* **PROBLEM TO WORK ON**
Only the lines below, from the one with "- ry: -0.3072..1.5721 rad" through the one with "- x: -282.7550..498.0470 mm", are to be written out, exactly.

───── DATA EXTRACTS

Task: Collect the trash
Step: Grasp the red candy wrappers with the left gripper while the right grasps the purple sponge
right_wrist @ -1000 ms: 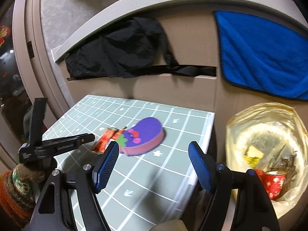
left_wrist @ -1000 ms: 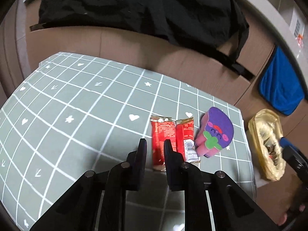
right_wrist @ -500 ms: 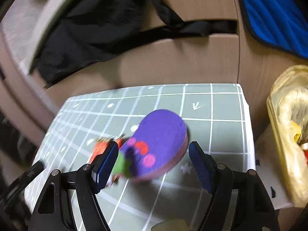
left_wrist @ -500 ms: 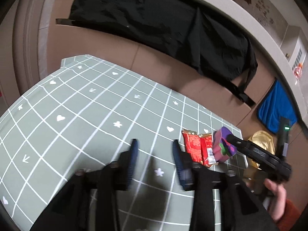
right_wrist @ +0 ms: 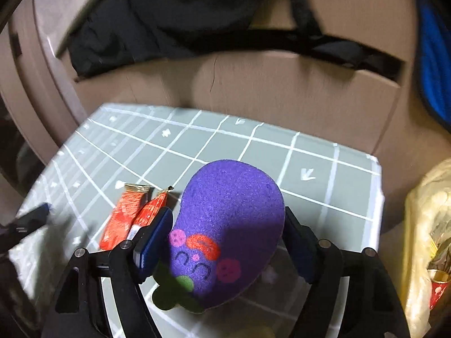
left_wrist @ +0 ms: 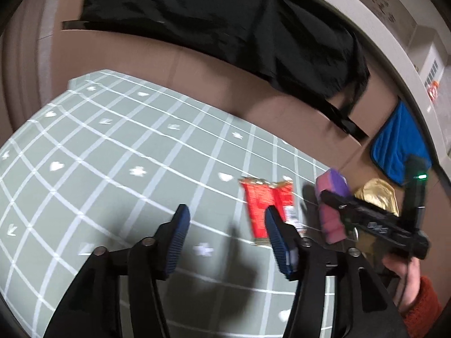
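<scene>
No writing can be read on the two red foil wrappers, which are laid side by side near the right edge of the grey-green grid-patterned mat. The left gripper is opening, nothing between its jaws. The purple eggplant-shaped sponge is straddled by the spread right gripper, not visibly pressed.

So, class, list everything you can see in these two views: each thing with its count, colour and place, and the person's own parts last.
Table cloth: one, grey-green with a white grid, over the table.
Wrappers: two, red, side by side on the cloth.
Sponge: one, purple with a pink side, on the cloth right of the wrappers, between the right gripper's pads.
Trash bag: one, yellow, beside the table's right edge.
Boxes: brown cardboard, behind the table.
Black cloth: one, draped over the boxes.
Towel: one, blue, hanging at the far right.
Left gripper: jaws opening, nothing between them.
Right gripper: open around the sponge.
Hand: one, orange sleeve, holding the right gripper.
</scene>
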Action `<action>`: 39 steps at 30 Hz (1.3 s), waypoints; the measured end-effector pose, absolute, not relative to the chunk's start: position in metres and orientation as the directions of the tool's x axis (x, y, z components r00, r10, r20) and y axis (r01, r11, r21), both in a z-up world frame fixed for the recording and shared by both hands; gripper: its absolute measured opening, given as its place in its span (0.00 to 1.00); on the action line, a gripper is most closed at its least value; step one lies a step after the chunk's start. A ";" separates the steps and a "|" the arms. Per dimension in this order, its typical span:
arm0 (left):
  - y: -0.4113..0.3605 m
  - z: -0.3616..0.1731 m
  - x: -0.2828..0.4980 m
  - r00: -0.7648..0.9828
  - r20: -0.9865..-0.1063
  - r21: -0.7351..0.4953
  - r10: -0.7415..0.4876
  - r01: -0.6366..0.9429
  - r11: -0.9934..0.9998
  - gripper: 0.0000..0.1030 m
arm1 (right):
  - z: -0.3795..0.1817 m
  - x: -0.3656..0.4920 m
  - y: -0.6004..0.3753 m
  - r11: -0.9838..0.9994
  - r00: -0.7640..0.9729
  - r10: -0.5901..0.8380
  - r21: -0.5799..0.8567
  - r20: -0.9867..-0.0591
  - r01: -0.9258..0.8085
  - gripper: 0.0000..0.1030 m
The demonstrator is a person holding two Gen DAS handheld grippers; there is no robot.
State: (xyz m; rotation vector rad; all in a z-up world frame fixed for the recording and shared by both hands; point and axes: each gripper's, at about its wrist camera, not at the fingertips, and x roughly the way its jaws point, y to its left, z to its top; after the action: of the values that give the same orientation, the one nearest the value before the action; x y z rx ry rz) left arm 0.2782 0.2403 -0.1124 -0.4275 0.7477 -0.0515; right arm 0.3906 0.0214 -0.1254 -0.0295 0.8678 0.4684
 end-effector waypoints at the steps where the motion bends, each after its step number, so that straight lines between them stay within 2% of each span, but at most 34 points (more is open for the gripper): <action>1: 0.229 -0.114 0.285 0.721 -0.662 -0.388 -0.207 -0.093 0.917 0.62 | -0.118 0.385 0.010 0.897 0.566 0.400 0.179 -0.721 -0.405 0.71; 4: 0.202 -0.117 0.303 0.692 -0.690 -0.361 -0.214 -0.072 0.930 0.69 | -0.100 0.375 -0.019 0.900 0.611 0.413 0.199 -0.676 -0.388 0.71; 7: 0.175 -0.122 0.323 0.670 -0.717 -0.307 -0.193 -0.055 0.950 0.71 | -0.088 0.368 -0.046 0.900 0.635 0.426 0.231 -0.644 -0.370 0.71; 11: 0.154 -0.136 0.348 0.637 -0.765 -0.208 -0.098 -0.101 0.973 0.72 | -0.082 0.361 -0.076 0.894 0.649 0.446 0.276 -0.616 -0.353 0.71; 21: 0.152 -0.143 0.360 0.616 -0.788 -0.113 0.024 -0.183 0.977 0.69 | -0.076 0.343 -0.118 0.901 0.686 0.434 0.278 -0.584 -0.334 0.71; 22: 0.150 -0.143 0.360 0.616 -0.786 -0.094 0.043 -0.189 0.977 0.64 | -0.076 0.341 -0.120 0.899 0.687 0.438 0.282 -0.580 -0.335 0.71; 23: 0.149 -0.143 0.358 0.621 -0.782 -0.085 0.053 -0.190 0.978 0.54 | -0.076 0.339 -0.122 0.897 0.688 0.442 0.287 -0.576 -0.336 0.71; 24: 0.149 -0.143 0.356 0.628 -0.777 -0.092 0.045 -0.184 0.979 0.50 | -0.076 0.338 -0.123 0.896 0.688 0.444 0.289 -0.573 -0.337 0.71; 28: 0.143 -0.134 0.343 0.662 -0.747 -0.074 0.054 -0.164 0.984 0.19 | -0.073 0.330 -0.128 0.895 0.696 0.446 0.283 -0.563 -0.345 0.71; 32: 0.141 -0.120 0.327 0.693 -0.721 -0.126 0.008 -0.142 0.982 0.13 | -0.070 0.329 -0.135 0.890 0.701 0.456 0.303 -0.548 -0.342 0.71; 39: 0.121 -0.083 0.307 0.767 -0.641 -0.148 -0.030 -0.086 0.985 0.11 | -0.058 0.319 -0.148 0.882 0.724 0.468 0.315 -0.506 -0.350 0.71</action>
State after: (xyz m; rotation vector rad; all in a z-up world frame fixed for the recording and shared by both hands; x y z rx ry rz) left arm 0.3065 0.1212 -0.0826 -0.1724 0.6974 0.0306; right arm 0.3187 -0.1477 -0.0577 0.2031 0.6113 0.4549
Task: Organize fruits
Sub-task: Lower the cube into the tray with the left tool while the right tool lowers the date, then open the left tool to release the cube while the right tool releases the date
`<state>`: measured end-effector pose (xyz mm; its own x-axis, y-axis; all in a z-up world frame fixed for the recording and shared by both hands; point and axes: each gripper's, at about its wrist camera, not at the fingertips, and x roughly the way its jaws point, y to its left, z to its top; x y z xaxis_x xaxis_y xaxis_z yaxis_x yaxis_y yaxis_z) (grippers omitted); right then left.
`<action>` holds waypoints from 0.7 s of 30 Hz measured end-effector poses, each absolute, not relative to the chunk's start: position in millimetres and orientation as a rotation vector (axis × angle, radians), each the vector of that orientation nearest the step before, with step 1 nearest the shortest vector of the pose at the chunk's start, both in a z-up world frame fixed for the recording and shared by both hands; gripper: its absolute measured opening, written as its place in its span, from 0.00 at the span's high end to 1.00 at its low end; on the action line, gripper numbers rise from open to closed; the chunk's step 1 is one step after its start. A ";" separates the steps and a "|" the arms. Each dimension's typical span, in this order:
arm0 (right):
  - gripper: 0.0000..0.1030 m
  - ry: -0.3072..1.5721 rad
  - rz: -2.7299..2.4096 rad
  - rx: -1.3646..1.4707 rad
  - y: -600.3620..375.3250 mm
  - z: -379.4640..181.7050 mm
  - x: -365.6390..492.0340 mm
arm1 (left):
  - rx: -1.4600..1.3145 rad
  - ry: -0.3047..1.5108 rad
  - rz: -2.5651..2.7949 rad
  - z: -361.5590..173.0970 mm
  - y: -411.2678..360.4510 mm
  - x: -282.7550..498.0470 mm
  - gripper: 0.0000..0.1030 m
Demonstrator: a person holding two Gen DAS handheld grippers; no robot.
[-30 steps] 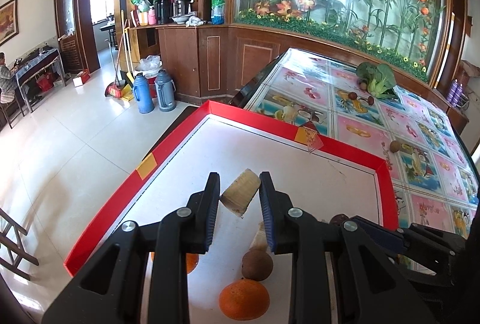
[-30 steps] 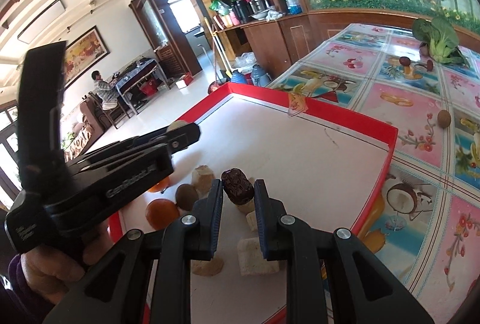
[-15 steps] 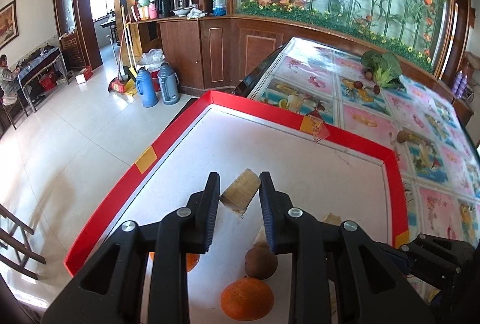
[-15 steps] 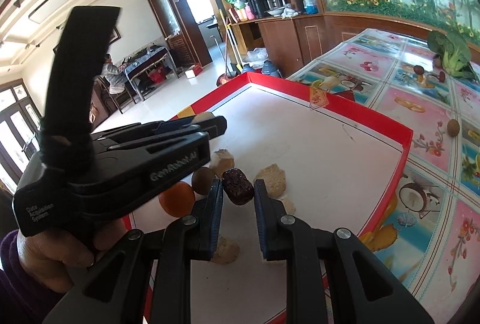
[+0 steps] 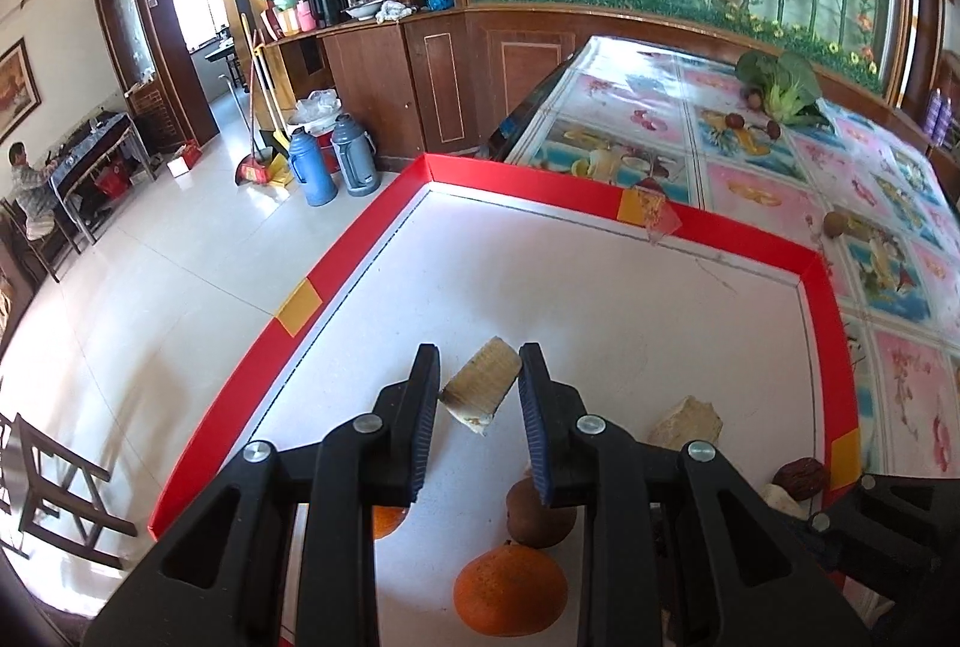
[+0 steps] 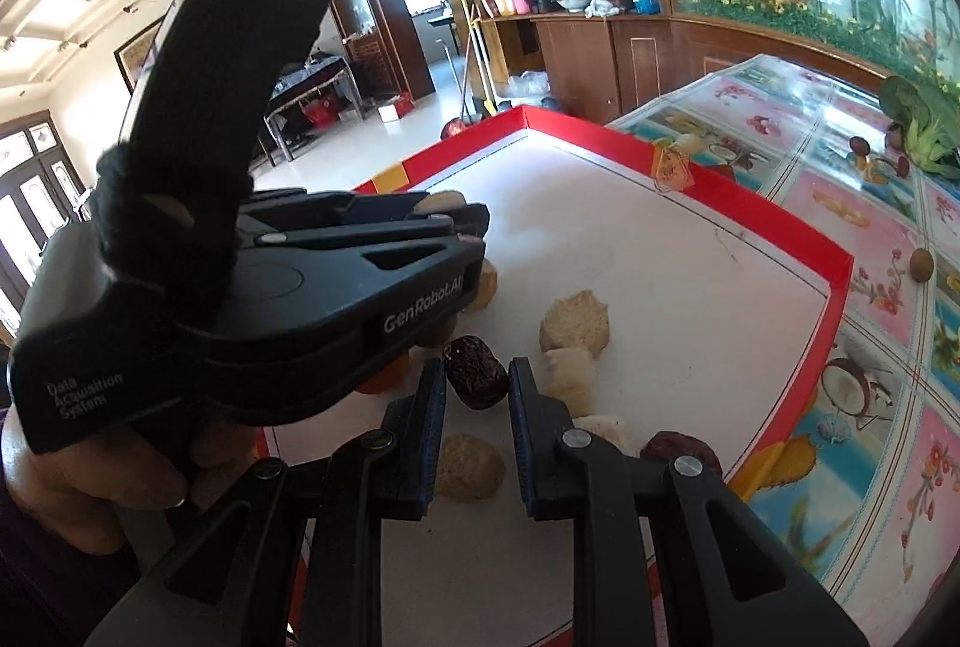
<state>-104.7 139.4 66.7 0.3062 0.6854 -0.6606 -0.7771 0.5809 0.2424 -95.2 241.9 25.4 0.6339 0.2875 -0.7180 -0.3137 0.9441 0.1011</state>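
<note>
Right now both grippers are loaded above the white, red-bordered tray (image 5: 372, 251) on the bench. The left gripper (image 5: 479, 395) has its fingers clenched on a pale, tan-skinned wedge of cut fruit (image 5: 480, 386), held clear of the tray surface. The right gripper (image 6: 477, 395) grasps a dark, wrinkled dried date (image 6: 476, 372) between its fingers. Below them lie the loose pieces: an orange (image 5: 510, 590), a brown round fruit (image 5: 540, 518), several pale chunks (image 6: 575, 326) and another date (image 6: 681, 452).

The likeliest trouble is crowding. The left gripper's body sits just beside the right fingers in the right wrist view, so lowering either load could knock the two tools together or scatter the pile. The wedge is pinched near one corner and looks liable to twist out; the date seems held only at the fingertips and could slip.

Compared with a second ago, both grips are unchanged, but the left gripper now looms much larger and nearer in the right wrist view, and both views have rolled slightly.
</note>
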 end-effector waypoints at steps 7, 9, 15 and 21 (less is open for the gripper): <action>0.77 0.799 0.965 -0.160 140.5 66.2 -106.6 | 0.001 0.828 0.366 24.9 239.2 -93.6 0.50; 0.68 0.785 0.955 -0.155 137.4 68.6 -106.5 | 0.009 0.808 0.386 28.4 238.5 -96.3 0.35; 0.59 0.755 0.958 -0.082 122.0 76.3 -104.6 | -0.039 0.763 0.403 37.1 240.1 -107.0 0.29; 0.58 0.664 0.923 0.019 89.2 89.7 -110.8 | -0.090 0.616 0.438 70.7 239.4 -135.5 0.05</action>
<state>-110.8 89.2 89.7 0.4199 0.7422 -0.5224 -0.7310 0.6177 0.2900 -135.5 239.4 70.7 0.7281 0.3705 -0.5768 -0.4232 0.9048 0.0470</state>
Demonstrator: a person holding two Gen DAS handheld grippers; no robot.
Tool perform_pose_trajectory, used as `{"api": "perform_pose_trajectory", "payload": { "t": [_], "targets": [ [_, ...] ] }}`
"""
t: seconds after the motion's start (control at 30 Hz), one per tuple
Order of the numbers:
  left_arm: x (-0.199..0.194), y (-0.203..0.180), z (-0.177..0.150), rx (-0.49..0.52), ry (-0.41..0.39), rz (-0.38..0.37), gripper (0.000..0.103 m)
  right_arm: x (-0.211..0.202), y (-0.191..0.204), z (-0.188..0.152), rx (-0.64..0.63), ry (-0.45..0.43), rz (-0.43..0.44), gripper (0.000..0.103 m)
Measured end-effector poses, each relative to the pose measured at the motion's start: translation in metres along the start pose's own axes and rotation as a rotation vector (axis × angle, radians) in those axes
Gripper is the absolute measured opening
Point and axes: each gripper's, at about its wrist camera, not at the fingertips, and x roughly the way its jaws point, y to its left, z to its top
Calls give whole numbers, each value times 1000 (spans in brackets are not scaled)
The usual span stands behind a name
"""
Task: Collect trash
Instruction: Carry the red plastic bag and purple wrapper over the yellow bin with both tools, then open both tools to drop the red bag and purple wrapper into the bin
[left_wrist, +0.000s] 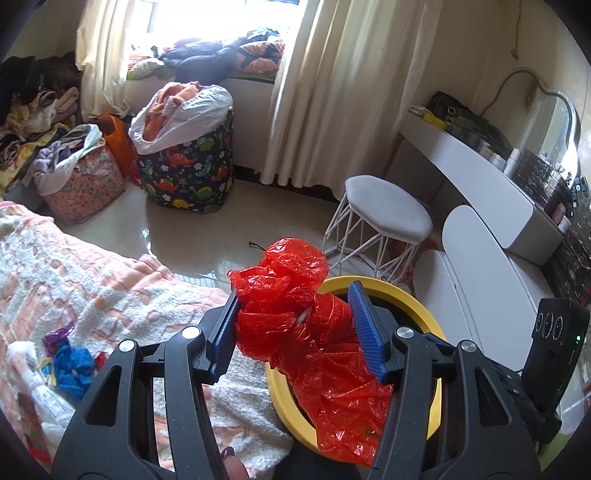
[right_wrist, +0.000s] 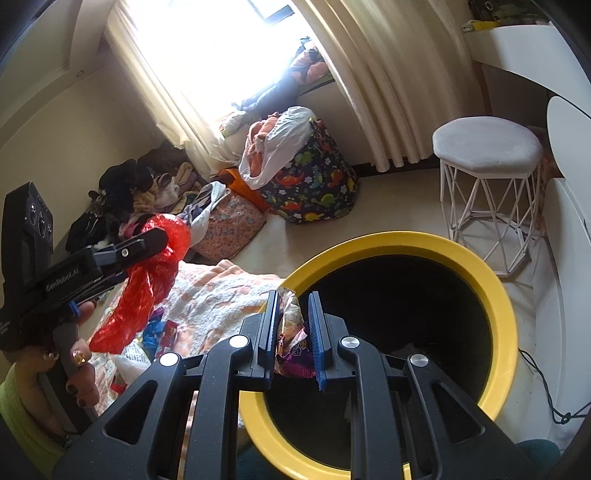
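Left gripper (left_wrist: 295, 325) clamped on a crumpled red bag (left_wrist: 314, 332), holding it over the near rim of the yellow bin (left_wrist: 417, 302); bag tail hangs across the bin's mouth. Right gripper (right_wrist: 293, 332) pinched on a shiny wrapper (right_wrist: 291, 332), poised at the bin's left rim. More scraps (left_wrist: 70, 362) lying on the peach blanket (left_wrist: 110, 288) beside the bin. White stool (right_wrist: 487, 147) standing past the bin, near the curtain (left_wrist: 325, 92).
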Motion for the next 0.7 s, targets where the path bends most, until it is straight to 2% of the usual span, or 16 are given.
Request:
{"api": "perform_pose_trajectory", "payload": {
  "t": [0.7],
  "targets": [
    [39, -22, -20, 38, 83, -65, 48, 6, -36, 1, 62, 6, -83, 16]
  ]
}}
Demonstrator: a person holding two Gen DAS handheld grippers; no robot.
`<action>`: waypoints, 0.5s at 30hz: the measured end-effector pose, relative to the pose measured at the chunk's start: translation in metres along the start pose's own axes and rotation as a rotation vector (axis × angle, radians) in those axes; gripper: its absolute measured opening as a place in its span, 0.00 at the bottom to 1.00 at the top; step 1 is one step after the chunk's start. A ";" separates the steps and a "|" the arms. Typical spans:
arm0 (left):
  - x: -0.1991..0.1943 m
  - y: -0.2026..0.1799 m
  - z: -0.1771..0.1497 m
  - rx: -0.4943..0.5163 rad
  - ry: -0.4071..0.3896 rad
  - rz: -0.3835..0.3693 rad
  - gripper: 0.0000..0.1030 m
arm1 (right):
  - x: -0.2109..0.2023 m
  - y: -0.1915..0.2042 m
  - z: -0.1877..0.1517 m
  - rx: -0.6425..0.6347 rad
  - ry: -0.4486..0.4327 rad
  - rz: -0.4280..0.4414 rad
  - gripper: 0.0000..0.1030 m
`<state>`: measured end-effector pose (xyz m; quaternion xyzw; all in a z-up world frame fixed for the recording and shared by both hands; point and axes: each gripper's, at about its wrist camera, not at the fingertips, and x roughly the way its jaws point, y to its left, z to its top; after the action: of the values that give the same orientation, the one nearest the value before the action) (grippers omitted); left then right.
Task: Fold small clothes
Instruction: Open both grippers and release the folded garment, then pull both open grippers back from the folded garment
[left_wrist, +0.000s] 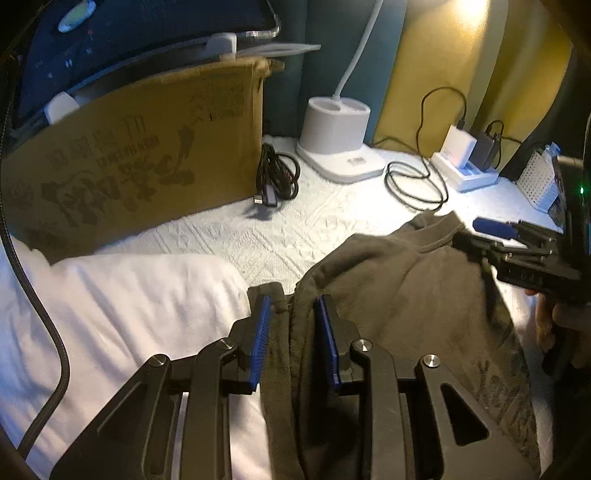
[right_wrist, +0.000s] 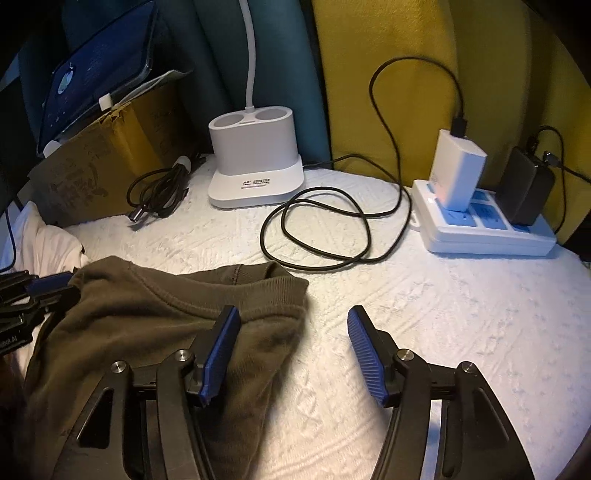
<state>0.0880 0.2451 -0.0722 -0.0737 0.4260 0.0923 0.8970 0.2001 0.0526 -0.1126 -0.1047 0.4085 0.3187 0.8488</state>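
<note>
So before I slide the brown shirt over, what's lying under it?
The brown shirt lies on the white textured cover; whether anything else is under it is hidden.

Garment (right_wrist: 155, 325) is lying on the table cover (right_wrist: 443, 314), front-left in the right wrist view, its collar edge pointing toward the back. Left gripper (left_wrist: 293, 332) is sitting over the garment's left edge with cloth running between its fingers; a second cloth (left_wrist: 129, 314) is lying just left of it. Right gripper (right_wrist: 291, 354) is sitting at the garment's right edge, one finger over the cloth, the other over bare cover. Behind: cardboard box (right_wrist: 110, 166) at back left, cable bundle (right_wrist: 159, 195) beside it, lamp base (right_wrist: 255, 166) centre, looped cable (right_wrist: 317, 229) before that, power strip (right_wrist: 480, 229) back right.
</note>
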 end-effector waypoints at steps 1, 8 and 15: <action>-0.006 -0.002 0.000 0.000 -0.015 -0.011 0.26 | -0.004 0.000 -0.002 -0.003 0.000 0.000 0.62; -0.039 -0.020 -0.007 0.026 -0.069 -0.053 0.26 | -0.028 0.003 -0.020 -0.008 -0.004 -0.013 0.70; -0.053 -0.040 -0.035 0.040 -0.049 -0.092 0.26 | -0.052 0.016 -0.047 -0.022 0.007 -0.016 0.70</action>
<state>0.0377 0.1934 -0.0504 -0.0732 0.4019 0.0442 0.9117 0.1364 0.0207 -0.1016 -0.1183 0.4071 0.3160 0.8488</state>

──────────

* **RESPONSE BOX**
  - ry: -0.3072..1.5721 rad
  - rz: -2.7299..2.4096 rad
  - rx: -1.3646..1.4707 rad
  - y: -600.3620..375.3250 mm
  - z: -379.4640..181.7050 mm
  - x: -365.6390..492.0340 mm
arm1 (left):
  - rx: -1.4600..1.3145 rad
  - ry: -0.3047..1.5108 rad
  - rz: -2.5651..2.7949 rad
  - z: -361.5590..173.0970 mm
  - y: -411.2678..360.4510 mm
  - x: -282.7550..498.0470 mm

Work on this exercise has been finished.